◆ Assignment
As you work through the listing below, copy each line exactly and drop the images.

◆ Data below
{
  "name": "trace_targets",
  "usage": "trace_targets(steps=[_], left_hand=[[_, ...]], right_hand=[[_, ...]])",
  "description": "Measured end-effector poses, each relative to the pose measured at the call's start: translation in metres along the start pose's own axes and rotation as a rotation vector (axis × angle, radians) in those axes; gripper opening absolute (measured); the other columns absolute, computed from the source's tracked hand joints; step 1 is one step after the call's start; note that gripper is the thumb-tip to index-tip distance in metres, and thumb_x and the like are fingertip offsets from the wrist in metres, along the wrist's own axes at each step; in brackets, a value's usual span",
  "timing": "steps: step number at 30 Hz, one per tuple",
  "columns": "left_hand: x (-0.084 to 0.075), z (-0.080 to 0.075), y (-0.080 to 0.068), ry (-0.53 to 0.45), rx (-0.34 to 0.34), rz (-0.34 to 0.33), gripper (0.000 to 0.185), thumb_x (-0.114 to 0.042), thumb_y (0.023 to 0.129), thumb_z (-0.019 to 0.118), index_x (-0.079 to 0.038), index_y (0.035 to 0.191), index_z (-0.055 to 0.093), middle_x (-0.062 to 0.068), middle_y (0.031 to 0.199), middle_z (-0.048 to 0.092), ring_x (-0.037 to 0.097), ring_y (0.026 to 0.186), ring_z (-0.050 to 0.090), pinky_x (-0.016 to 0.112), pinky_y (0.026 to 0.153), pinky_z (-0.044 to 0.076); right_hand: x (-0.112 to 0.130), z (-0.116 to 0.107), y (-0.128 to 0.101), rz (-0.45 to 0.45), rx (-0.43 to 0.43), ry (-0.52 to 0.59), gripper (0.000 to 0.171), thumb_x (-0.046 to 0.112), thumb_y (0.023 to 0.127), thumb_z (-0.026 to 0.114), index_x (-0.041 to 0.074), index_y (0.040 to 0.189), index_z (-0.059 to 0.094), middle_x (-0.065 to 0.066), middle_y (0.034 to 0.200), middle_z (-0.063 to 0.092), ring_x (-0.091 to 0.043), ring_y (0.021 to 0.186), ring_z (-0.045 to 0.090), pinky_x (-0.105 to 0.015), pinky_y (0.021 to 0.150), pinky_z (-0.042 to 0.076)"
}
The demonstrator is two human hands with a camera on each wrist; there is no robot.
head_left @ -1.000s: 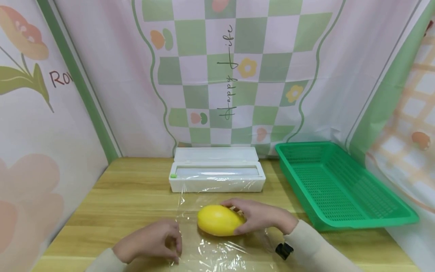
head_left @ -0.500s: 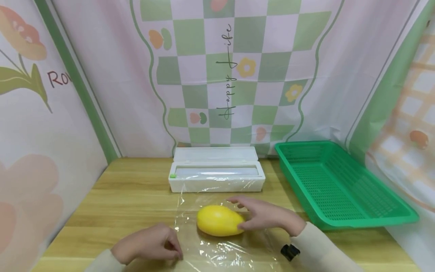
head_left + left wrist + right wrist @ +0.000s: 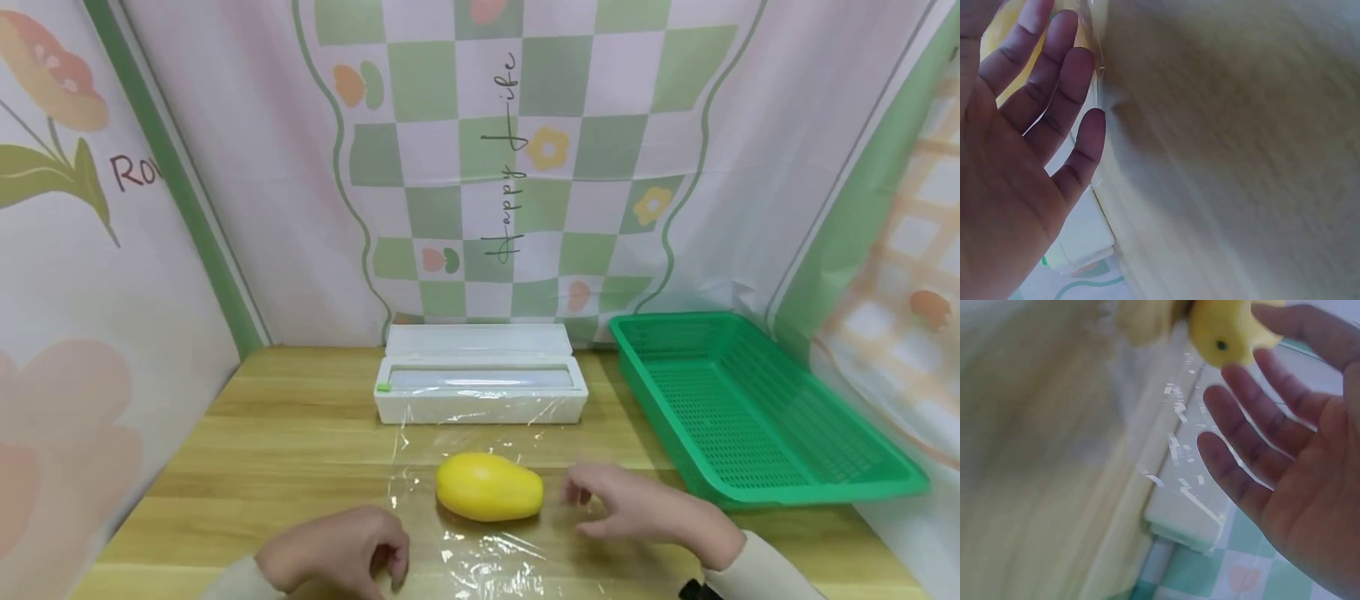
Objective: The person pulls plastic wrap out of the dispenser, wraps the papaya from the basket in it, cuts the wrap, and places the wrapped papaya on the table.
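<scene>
A yellow mango (image 3: 489,487) lies on a sheet of clear cling film (image 3: 487,554) spread over the wooden table (image 3: 285,433). My right hand (image 3: 637,510) hovers just right of the mango with relaxed, spread fingers and does not touch it. The right wrist view shows the same open palm (image 3: 1285,469) with the mango (image 3: 1229,328) beyond the fingertips. At the film's left front edge is my left hand (image 3: 337,554), fingers pointing down onto the film. In the left wrist view the left hand (image 3: 1029,144) has straight fingers and holds nothing.
A white cling film dispenser (image 3: 480,392) with its lid open stands behind the mango, and the film runs out of it. An empty green plastic basket (image 3: 742,417) sits at the right. Patterned cloth walls close in the back and both sides.
My right hand has let go of the mango and drawn away to the right. The left hand has shifted slightly nearer and right along the film's edge. The mango has stayed put.
</scene>
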State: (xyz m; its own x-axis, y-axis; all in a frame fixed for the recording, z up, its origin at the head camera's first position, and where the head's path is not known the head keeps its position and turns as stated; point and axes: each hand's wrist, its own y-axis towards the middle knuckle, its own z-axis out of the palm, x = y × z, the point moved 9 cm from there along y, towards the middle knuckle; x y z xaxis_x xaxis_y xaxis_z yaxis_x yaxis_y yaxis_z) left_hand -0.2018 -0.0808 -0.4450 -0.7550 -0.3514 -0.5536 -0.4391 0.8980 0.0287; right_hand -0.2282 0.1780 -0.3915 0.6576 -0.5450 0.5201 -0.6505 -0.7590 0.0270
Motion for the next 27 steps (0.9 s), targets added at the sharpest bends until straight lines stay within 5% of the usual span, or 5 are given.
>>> trace_targets(steps=[8,16,27], left_hand=[[-0.006,0.000,0.003,0.031,0.012,0.053,0.017,-0.029,0.078,0.086,-0.024,0.076,0.070,-0.021,0.076,0.054,-0.009,0.067,0.046,0.009,0.059,0.043],[-0.002,0.003,0.002,0.050,-0.002,-0.009,0.015,-0.017,0.072,0.086,-0.025,0.070,0.075,-0.024,0.078,0.050,-0.010,0.069,0.045,0.009,0.061,0.043],[-0.004,-0.007,-0.001,0.019,-0.019,-0.032,0.016,-0.007,0.069,0.076,-0.021,0.067,0.068,-0.023,0.074,0.049,-0.010,0.067,0.046,0.009,0.059,0.045]], right_hand=[[0.004,0.043,-0.025,-0.145,0.146,0.050,0.028,0.021,0.078,0.084,0.024,0.095,0.062,0.021,0.092,0.056,0.005,0.082,0.052,-0.016,0.069,0.049],[0.011,0.053,-0.030,-0.250,0.113,-0.077,0.018,0.030,0.084,0.080,0.031,0.085,0.062,0.022,0.085,0.048,0.007,0.083,0.043,-0.008,0.068,0.039],[0.008,0.052,-0.028,-0.167,0.134,0.041,0.019,0.010,0.082,0.074,0.027,0.083,0.066,0.024,0.086,0.053,0.007,0.079,0.048,-0.012,0.064,0.045]])
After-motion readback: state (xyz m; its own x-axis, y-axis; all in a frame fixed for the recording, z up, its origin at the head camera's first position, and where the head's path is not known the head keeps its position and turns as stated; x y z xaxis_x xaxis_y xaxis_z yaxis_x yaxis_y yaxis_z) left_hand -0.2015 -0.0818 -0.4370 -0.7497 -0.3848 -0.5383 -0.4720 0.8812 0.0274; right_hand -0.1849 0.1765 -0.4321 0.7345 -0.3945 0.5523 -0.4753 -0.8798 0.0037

◆ Solution
{
  "name": "trace_targets",
  "usage": "trace_targets(steps=[_], left_hand=[[_, ...]], right_hand=[[_, ...]])",
  "description": "Measured end-effector poses, each relative to the pose measured at the call's start: translation in metres along the start pose's own axes and rotation as a rotation vector (axis × angle, radians) in those axes; gripper opening absolute (measured); the other columns absolute, computed from the source's tracked hand joints; step 1 is one step after the call's start; note that gripper is the thumb-tip to index-tip distance in metres, and thumb_x and the like are fingertip offsets from the wrist in metres, along the wrist's own axes at each step; in brackets, a value's usual span",
  "timing": "steps: step number at 30 Hz, one per tuple",
  "columns": "left_hand: x (-0.084 to 0.075), z (-0.080 to 0.075), y (-0.080 to 0.068), ry (-0.53 to 0.45), rx (-0.34 to 0.34), rz (-0.34 to 0.33), gripper (0.000 to 0.185), thumb_x (-0.114 to 0.042), thumb_y (0.023 to 0.129), thumb_z (-0.019 to 0.118), index_x (-0.079 to 0.038), index_y (0.035 to 0.191), index_z (-0.055 to 0.093), middle_x (-0.062 to 0.068), middle_y (0.031 to 0.199), middle_z (-0.048 to 0.092), ring_x (-0.037 to 0.097), ring_y (0.026 to 0.186), ring_z (-0.050 to 0.090), pinky_x (-0.016 to 0.112), pinky_y (0.026 to 0.153), pinky_z (-0.044 to 0.076); right_hand: x (-0.112 to 0.130), z (-0.116 to 0.107), y (-0.128 to 0.101), rz (-0.45 to 0.45), rx (-0.43 to 0.43), ry (-0.52 to 0.59), gripper (0.000 to 0.171), thumb_x (-0.046 to 0.112), thumb_y (0.023 to 0.127), thumb_z (-0.026 to 0.114), index_x (-0.041 to 0.074), index_y (0.040 to 0.189), index_z (-0.059 to 0.094), middle_x (-0.065 to 0.066), middle_y (0.034 to 0.200), middle_z (-0.063 to 0.092), ring_x (-0.091 to 0.043), ring_y (0.021 to 0.186), ring_z (-0.045 to 0.090), pinky_x (-0.105 to 0.015), pinky_y (0.021 to 0.150), pinky_z (-0.042 to 0.076)"
}
The demonstrator is two human hands with a camera on each wrist; there is no robot.
head_left @ -1.000s: 
head_left @ -0.500s: 
head_left + left wrist + right wrist @ +0.000s: 
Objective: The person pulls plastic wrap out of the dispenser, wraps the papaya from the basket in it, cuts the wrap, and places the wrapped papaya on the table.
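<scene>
A yellow mango (image 3: 489,487) lies on a sheet of clear cling film (image 3: 487,554) spread over the wooden table (image 3: 285,433). My right hand (image 3: 637,510) hovers just right of the mango with relaxed, spread fingers and does not touch it. The right wrist view shows the same open palm (image 3: 1285,469) with the mango (image 3: 1229,328) beyond the fingertips. At the film's left front edge is my left hand (image 3: 337,554), fingers pointing down onto the film. In the left wrist view the left hand (image 3: 1029,144) has straight fingers and holds nothing.
A white cling film dispenser (image 3: 480,392) with its lid open stands behind the mango, and the film runs out of it. An empty green plastic basket (image 3: 742,417) sits at the right. Patterned cloth walls close in the back and both sides.
My right hand has let go of the mango and drawn away to the right. The left hand has shifted slightly nearer and right along the film's edge. The mango has stayed put.
</scene>
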State: (xyz m; its own x-axis, y-axis; all in a frame fixed for the recording, z up, its origin at the head camera's first position, and where the head's path is not known the head keeps its position and turns as stated; point and axes: each hand's wrist, its own y-axis towards the middle knuckle, its own z-axis out of the palm, x = y × z, the point moved 9 cm from there along y, towards the middle knuckle; x y z xaxis_x xaxis_y xaxis_z yaxis_x yaxis_y yaxis_z) left_hand -0.2018 -0.0808 -0.4450 -0.7550 -0.3514 -0.5536 -0.4391 0.8980 0.0287; right_hand -0.2282 0.1780 -0.3915 0.6576 -0.5450 0.5201 -0.6505 -0.7590 0.0270
Motion for the next 27 steps (0.9 s), targets added at the sharpest bends until straight lines stay within 5% of the usual span, or 5 are given.
>>> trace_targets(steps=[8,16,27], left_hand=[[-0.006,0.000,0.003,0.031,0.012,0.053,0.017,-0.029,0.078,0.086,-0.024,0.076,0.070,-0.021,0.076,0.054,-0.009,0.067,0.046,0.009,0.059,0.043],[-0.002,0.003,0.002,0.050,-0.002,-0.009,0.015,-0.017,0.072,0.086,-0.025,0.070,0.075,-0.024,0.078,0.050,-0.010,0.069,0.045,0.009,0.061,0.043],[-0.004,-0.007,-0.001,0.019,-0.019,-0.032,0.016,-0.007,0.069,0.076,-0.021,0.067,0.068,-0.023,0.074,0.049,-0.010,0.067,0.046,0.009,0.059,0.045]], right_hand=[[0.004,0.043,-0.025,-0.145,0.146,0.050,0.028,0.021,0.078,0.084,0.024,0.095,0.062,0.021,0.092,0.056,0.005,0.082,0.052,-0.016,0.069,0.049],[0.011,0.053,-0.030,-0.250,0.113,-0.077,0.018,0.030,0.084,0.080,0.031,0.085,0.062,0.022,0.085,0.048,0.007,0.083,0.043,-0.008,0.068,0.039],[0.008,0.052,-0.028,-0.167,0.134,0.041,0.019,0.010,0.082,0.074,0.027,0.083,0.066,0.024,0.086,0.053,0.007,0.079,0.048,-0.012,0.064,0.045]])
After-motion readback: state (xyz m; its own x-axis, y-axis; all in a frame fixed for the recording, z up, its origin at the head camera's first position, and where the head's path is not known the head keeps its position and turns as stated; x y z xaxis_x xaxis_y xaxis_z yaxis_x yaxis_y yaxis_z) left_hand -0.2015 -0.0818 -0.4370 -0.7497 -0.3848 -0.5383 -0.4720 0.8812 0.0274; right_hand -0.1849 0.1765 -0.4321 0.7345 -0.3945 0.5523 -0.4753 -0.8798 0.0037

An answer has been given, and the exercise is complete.